Ecrivain(s): Michèle Audin

Josée Meunier, 19, rue des Juifs, Michèle Audin (par Stéphane Bret)

 

Dans l’un de ses précédents romans, Comme une rivière bleue, Michèle Audin avait décrit la Commune de Paris à partir des quartiers de Paris où celle-ci avait connu les activités et faits les plus marquants et significatifs ; elle avait restitué l’histoire à hauteur des destinées individuelles, obscures, celles des sans-grades.

Dans Josée Meunier, 19 rue des Juifs, l’auteure reprend ce mode de récit en le circonscrivant à un immeuble, celui du 19 rue des Juifs, situé dans le quatrième arrondissement de Paris.
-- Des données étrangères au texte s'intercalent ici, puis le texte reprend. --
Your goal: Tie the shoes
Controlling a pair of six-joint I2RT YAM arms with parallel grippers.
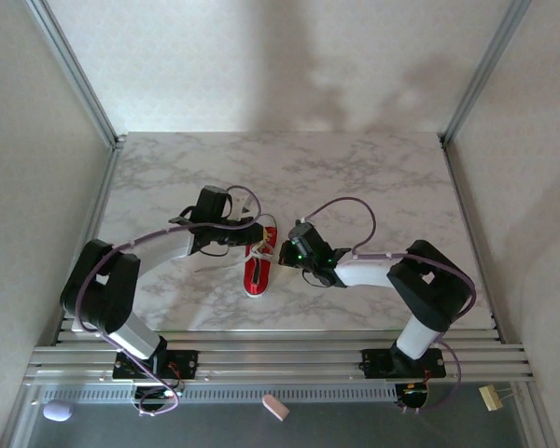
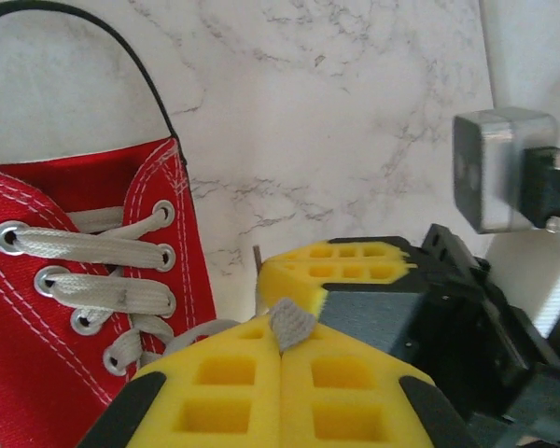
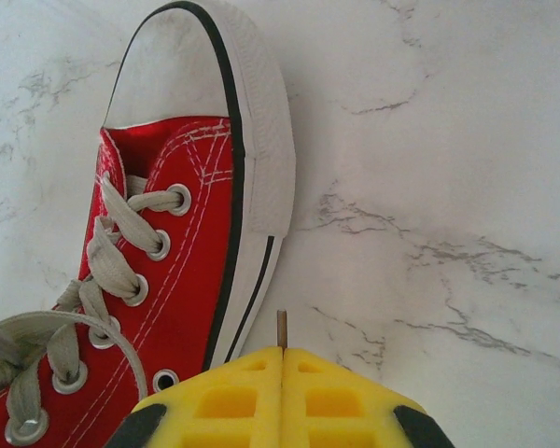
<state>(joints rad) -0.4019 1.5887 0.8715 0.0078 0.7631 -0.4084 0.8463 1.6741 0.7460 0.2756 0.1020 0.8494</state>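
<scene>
Two lace ends are in hand: our left fingers [image 2: 215,378] are shut on a grey lace end [image 2: 292,324], and our right fingers [image 3: 233,397] are closed on a thin aglet [image 3: 282,327]. They meet just beside the red shoe [image 1: 259,271], which lies mid-bench [image 1: 373,177]. We judge the laces [image 3: 121,252] threaded but no bow formed, so crossing, looping and tightening remain.
</scene>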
Elle prend pour point de départ une perquisition menée par un certain Victor Berlioz, commissaire de police de son état : il ressort quelque peu bredouille de sa descente de police, il n’a pu, en effet, cueillir des suspects et n’a recensé qu’une concierge, Madeleine, un coiffeur, Mlle Georgette, couturière, Madame Dubois, une ouvrière en cartonnages.

Pourtant, l’immeuble du 19 rue des Juifs fut le lieu d’où s’échappèrent Josée Meunier et d’autres membres de sa famille pour rejoindre en exil à Londres Albert Theisz, bronzier et ardent partisan de La Commune.
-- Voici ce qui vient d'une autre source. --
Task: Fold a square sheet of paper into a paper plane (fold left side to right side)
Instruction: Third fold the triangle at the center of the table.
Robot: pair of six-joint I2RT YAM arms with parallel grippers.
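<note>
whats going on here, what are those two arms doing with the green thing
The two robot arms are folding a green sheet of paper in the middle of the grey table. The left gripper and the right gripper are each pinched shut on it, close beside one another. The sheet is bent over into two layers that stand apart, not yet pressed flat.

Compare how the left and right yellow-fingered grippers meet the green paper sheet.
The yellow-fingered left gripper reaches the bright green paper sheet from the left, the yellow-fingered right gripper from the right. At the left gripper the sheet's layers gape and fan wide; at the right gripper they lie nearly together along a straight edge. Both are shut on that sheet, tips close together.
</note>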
A travers une correspondance entre les membres de la famille de Josée restés à Paris et cette dernière, Michèle Audin fait ressentir les nostalgies et douleurs des Communards vaincus, coupés de leurs racines, peinant à amortir le choc de la répression des Versaillais contre La Commune. Les nouvelles les plus anodines coexistent avec celles de la grande histoire : « On recommence ici à mourir comme avant les massacres de mai. Plus de coups de chassepot ou de mitrailleuse. Nous avons eu des accidents de charrette une femme de la rue des Rosiers qui s’est jetée dans la Seine parce que son mari est emprisonné sur un ponton dans la rade de Brest (…) Nous ne savons rien de la petite madeleine Alary qui est partie il y a deux mois. Etienne a été condamné à la déportation ».

Les descriptions des relations entre Communards exilés ne sont toutefois pas empreintes d’une excessive complaisance. Ainsi, Michèle Audin pointe-elle les reproches que se font ces personnes entre elles : qui était la plus révolutionnaire, la plus lucide ? Un trait d’humour est restitué : c’est le récit des noces du journaliste Charles Longuet à Londres, qui célèbre ses noces avec la fille de Karl Marx, ni plus ni moins…

Michèle Audin parvient à nous restituer les espoirs de ces personnages, leurs craintes, leur foi en l’utopie. Ecrit à l’occasion du cent cinquantième anniversaire de La Commune, Josée Meunier, 19 rue des Juifs contribuera, sans nul doute, à donner à La Commune cette dimension fictionnelle et romanesque ; on s’attache à ce groupe, leurs vies prennent toutes leurs significations à la lumière de l’impact de la Commune, comme tentative de libération humaine.

 

Stéphane Bret

 

Michèle Audin, mathématicienne et écrivaine, a publié dans l’Arbalète : Une vie brève (2013, Folio), Cent vingt et un jours (2014) et Mademoiselle Haas (2016), et Josée Meunier,19 rue des Juifs est sa dernière publication.

  • Vu : 1627

Réseaux Sociaux

A propos de l'écrivain

Michèle Audin

 

Michèle Audin est une mathématicienne française, professeur à l'Institut de recherche mathématique avancée (IRMA) de Strasbourg, qui travaille notamment dans le domaine de la géométrie symplectique. Née en 1954, elle est ancienne élève de l'École normale supérieure (Sèvres), et a été cooptée à l'Oulipo en 2009.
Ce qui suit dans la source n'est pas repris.